Thoughts on the Paper: (A) Data in the Life: Authorship Attribution in Lennon-McCartney Songs

BACKGROUND: in 2019, an article was published in the Harvard Data Science Review, outlining a machine learning model, which had been trained to predict the authorship of Lennon-McCartney songs with an accuracy of 76%. Notably, when the model was given the song In My Life, whose composer is notoriously disputed, it predicted John Lennon to be the composer of the verse with 81% certainty. For some, this paper settled the decade-long debate.

So, the TLDR of my thoughts are that no, this paper does not prove John is the (sole) composer of In My Life, however, the paper itself doesn’t really claim this and is quite transparent about its shortcomings.

More detailed analysis below the cut. I did my best to put this all in layman's terms, both with regards to the math as well as the music theory, but if anything isn't clear please do feel free to ask.

For one, the data set used is quite small, only 70 songs, because the authors of the paper thought using songs composed post-66 would skew results, since the Beatles quit touring and subsequently became more “studio-oriented”; ergo their songwriting process probably changed after that. (Personally, I find this kind of an odd take, seen as the recording process for Revolver had far more in common with the process for Sgt. Pepper’s than say that for Help! – kind of a minor detail in this context though.) The authors do acknowledge this and utilized a statistical method – which I won’t go into here – to try and counter-balance the small size of the data set, but it is basically impossible to check their model for accuracy beyond the existing songs, as the available Lennon-McCartney songs are a finite group. Continuous evaluation of the model, as one might be able to do with an image-recognizing AI, is not an option here.
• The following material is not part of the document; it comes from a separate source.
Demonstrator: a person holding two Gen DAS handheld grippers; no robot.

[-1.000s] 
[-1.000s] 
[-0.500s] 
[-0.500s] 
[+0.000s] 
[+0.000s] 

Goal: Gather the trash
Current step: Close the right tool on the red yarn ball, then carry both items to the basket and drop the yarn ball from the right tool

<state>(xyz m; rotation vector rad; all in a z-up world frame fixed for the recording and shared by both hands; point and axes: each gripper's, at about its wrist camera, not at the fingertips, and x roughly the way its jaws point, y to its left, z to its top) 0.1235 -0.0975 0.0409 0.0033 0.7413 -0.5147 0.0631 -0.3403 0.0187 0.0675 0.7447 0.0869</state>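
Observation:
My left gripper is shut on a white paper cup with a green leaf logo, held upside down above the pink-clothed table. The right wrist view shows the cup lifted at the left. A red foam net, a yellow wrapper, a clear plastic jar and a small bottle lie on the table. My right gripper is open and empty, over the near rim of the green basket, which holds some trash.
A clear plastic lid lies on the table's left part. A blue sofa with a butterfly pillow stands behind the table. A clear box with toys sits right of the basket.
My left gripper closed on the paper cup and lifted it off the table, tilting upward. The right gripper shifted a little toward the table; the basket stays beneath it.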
The other thing is the criteria; basically, the way the model works, is it’s shown the 70 songs of known authorship, with each song represented by a list of properties the song’s melody or harmony either posses or don’t. An example of such a property is the presence of a given note within the key of the song, or the presence of a sequence of two specific chords. Going through all the songs, the model tries to assess if it can identify any of these properties as particularly unique to John or Paul’s writing, when cross comparing all of them. My issue here is that the properties looked at were quite subjectively chosen and were also more or less hand-picked to create a model that predicts with an acceptable accuracy. But, seen as we have a finite data set (as mentioned before), we can’t really be sure the model isn’t overfitting.

Overfitting is when your model works very well with the data set you trained it with but does not generalize well to new data. A good visual example of overfitting is the graph below, where the goal is to draw a line, above which all the dots are blue and below which all the dots are red. The green line is perfectly accurate for the dots we have but will likely be inaccurate if more dots that follow the more general trend, represented by the black line, are added to the set.

My point is, given the limited data, there is virtually no way to know if the trained model is a green line or a black line, but I have reason to believe it’s much more likely to be a green line, despite the authors doing their best to counter-act this.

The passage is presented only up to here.